The dolly jolted forward again, the lid snapping shut, the glow disappearing like it had never been there.

Shivam's breath caught, his mind scrambling. He'd never seen that color before. The air around it had looked… heavier, almost distorted. Like the light was bending toward it.

He forced himself to look away before anyone caught his stare, but the image was already burned into the back of his mind.

"Go home, kid," Veeraj said finally, voice low, almost casual, but his eyes said I'll remember this.

Shivam didn't answer. He bent down, picked up his helmet from the dirt, and brushed it off. The plastic was scuffed along one side, a reminder of where Veeraj had shoved him into the gravel.

He backed toward the tree line slowly, keeping his eyes on Veeraj until the shadows swallowed the clearing. Once he was sure he was out of sight, he made for his bike, every step jarring his bruises.

The engine growled to life under his hands, the familiar vibration grounding him just enough to push through the pain.
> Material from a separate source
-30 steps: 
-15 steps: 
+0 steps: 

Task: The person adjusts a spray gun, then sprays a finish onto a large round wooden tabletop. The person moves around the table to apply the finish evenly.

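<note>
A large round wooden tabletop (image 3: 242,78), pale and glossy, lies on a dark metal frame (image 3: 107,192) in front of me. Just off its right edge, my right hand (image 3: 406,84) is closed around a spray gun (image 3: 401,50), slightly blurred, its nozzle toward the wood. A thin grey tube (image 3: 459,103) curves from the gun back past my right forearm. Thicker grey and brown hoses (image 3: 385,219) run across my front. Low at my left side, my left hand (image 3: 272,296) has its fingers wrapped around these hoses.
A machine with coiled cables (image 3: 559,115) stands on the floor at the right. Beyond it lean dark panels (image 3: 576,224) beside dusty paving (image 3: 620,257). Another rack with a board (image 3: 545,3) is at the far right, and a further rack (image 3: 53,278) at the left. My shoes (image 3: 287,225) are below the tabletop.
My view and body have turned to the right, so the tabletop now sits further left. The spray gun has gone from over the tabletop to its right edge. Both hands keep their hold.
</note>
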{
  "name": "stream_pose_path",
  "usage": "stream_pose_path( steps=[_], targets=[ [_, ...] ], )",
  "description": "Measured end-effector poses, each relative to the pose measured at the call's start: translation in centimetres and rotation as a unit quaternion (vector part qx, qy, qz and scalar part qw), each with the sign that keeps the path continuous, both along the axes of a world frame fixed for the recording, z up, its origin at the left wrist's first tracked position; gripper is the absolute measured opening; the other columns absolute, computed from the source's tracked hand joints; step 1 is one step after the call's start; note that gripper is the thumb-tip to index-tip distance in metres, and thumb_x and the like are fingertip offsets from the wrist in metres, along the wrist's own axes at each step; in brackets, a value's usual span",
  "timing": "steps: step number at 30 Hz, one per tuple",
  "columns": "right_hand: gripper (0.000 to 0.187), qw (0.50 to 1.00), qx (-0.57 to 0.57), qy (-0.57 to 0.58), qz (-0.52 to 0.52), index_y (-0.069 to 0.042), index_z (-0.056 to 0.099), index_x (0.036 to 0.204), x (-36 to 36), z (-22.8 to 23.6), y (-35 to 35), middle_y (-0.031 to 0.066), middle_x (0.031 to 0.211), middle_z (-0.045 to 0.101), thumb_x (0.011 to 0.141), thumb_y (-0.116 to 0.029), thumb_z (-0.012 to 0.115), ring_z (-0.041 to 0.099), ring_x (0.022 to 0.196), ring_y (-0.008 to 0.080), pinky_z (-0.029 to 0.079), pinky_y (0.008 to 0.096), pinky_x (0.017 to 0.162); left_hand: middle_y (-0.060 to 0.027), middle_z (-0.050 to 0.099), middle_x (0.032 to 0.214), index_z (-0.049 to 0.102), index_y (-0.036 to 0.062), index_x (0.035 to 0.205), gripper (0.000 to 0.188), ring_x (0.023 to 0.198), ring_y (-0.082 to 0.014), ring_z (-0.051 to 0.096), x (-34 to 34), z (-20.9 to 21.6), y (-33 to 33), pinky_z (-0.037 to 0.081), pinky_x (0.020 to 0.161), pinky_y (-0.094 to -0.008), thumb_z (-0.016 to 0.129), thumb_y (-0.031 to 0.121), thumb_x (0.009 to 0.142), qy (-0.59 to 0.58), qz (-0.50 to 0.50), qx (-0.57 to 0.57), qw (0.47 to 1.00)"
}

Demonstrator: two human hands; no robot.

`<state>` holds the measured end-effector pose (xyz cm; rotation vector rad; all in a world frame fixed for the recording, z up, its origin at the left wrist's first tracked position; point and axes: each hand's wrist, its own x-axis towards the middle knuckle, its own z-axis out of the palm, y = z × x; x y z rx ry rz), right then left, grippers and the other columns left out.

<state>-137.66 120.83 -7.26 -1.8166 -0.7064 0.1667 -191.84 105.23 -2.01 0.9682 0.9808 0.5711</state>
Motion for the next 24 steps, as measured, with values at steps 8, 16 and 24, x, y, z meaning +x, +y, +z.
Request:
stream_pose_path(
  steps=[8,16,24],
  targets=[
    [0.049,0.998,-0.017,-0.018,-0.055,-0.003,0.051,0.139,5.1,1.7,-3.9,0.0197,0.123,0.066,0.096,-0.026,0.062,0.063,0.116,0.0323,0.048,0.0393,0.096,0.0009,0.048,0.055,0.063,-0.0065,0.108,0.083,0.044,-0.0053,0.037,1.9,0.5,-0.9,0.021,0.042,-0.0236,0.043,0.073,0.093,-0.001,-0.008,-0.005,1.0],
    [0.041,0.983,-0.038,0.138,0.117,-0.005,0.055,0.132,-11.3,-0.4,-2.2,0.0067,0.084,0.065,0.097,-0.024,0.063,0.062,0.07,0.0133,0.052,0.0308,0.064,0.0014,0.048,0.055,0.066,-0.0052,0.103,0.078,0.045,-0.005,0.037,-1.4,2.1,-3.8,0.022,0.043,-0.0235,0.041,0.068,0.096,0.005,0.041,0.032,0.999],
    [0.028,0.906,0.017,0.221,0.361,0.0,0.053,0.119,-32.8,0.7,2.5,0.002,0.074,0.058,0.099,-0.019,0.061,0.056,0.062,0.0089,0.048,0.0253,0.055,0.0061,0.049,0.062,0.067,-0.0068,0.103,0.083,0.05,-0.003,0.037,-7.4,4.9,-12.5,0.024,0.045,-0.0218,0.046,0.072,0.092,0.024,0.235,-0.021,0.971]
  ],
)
He took the first turn slow, headlights off until the Ridge's lights were a faint glow behind him.

Only when the road opened up ahead, dark, empty, lined with silent trees, did he let the bike pick up speed. The wind pressed against his jacket, pulling at the bruises beneath, but the pain didn't matter.

All he could see was that crystal. That impossible orange light.

And Kairav's voice, calm and certain: We've waited too long to risk him over your ego.

By the time Shivam crossed into the city limits, the plan had already started forming in his head. He didn't know what SynerTech wanted, or why he was part of it, but if they thought they could keep something like that hidden, they were wrong.

He wasn't just going to remember it. He was going to find it.